10. The UN Partition 1948 AD – Present
On 29 November 1947, the United Nations General Assembly, with a two-thirds majority international vote, passed the United Nations Partition Plan for Palestine (United Nations General Assembly Resolution 181), a plan to resolve the Arab-Jewish conflict by partitioning the territory into separate Jewish and Arab states, with the Greater Jerusalem area (encompassing Bethlehem) coming under international control. Jewish leaders (including the Jewish Agency), accepted the plan, while Palestinian Arab leaders rejected it and refused to negotiate. Neighboring Arab and Muslim states also rejected the partition plan. The Arab community reacted violently after the Arab Higher Committee declared a strike and burned many buildings and shops.
As armed skirmishes between Arab and Jewish paramilitary forces in Palestine continued, the British mandate ended on May 15, 1948, the establishment of the State of Israel having been proclaimed the day before (see Declaration of the Establishment of the State of Israel).

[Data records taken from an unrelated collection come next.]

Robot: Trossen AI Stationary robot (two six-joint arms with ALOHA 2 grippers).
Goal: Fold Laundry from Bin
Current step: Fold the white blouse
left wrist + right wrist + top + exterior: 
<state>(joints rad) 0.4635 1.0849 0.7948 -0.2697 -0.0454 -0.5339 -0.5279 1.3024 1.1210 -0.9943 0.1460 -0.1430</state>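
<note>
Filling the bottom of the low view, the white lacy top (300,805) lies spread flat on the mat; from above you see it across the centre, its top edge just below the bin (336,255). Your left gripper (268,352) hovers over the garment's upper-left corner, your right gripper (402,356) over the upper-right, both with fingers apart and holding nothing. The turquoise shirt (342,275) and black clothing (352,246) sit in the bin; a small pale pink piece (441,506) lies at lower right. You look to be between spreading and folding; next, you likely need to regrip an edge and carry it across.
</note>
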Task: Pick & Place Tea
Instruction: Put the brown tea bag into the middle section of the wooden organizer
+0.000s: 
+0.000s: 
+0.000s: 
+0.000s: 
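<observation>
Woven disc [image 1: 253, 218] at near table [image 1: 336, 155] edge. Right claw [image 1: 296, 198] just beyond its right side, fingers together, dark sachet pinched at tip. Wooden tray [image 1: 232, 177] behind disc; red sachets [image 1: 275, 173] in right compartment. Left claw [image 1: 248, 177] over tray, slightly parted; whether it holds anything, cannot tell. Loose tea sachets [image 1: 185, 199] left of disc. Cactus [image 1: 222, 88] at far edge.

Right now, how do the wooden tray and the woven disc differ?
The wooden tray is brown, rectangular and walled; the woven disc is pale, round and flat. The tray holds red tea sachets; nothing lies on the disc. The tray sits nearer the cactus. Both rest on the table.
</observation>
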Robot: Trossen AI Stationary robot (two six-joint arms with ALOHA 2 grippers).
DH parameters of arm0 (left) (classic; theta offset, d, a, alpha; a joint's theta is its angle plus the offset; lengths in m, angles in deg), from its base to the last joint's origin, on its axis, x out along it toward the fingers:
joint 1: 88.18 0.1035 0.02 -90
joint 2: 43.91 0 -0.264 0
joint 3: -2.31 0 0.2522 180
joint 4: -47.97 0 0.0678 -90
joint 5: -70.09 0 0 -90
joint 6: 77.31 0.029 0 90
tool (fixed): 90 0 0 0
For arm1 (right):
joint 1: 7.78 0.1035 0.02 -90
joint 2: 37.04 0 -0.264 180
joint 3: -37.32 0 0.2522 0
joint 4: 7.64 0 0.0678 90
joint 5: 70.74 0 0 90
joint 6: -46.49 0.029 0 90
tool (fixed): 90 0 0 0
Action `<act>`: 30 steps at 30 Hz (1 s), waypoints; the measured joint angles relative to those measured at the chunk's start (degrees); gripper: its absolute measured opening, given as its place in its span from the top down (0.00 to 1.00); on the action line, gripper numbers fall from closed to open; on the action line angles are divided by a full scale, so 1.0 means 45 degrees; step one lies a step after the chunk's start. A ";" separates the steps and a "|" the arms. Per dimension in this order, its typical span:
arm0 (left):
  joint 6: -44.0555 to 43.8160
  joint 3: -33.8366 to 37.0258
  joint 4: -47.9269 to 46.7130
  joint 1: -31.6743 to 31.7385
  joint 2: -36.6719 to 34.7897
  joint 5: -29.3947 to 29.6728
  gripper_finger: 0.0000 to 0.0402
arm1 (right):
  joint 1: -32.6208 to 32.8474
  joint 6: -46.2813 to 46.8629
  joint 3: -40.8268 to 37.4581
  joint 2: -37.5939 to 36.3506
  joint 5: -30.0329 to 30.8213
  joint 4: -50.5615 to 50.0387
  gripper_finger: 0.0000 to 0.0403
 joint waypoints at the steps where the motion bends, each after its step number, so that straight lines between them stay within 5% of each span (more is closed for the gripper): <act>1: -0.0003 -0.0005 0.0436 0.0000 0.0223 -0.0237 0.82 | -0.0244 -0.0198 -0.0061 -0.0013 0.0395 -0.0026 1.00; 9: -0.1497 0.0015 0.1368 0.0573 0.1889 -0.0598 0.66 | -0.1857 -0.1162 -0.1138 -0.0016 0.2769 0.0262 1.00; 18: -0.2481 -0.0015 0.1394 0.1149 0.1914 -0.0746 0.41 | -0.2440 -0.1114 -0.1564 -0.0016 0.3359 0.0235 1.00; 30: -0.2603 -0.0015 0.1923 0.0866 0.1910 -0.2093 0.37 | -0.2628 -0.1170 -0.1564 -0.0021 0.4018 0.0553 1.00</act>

The neighboring Arab states and armies (Lebanon, Syria, Iraq, Egypt, Transjordan, Holy War Army, Arab Liberation Army, and local Arabs) immediately attacked Israel following its declaration of independence, and the 1948 Arab-Israeli War ensued. Consequently, the partition plan was never implemented. Following the 1948 Arab-Israeli War, the 1949 Armistice Agreements between Israel and neighboring Arab states eliminated Palestine as a distinct territory. With the establishment of Israel, the remaining lands were divided amongst Egypt, Syria and Jordan.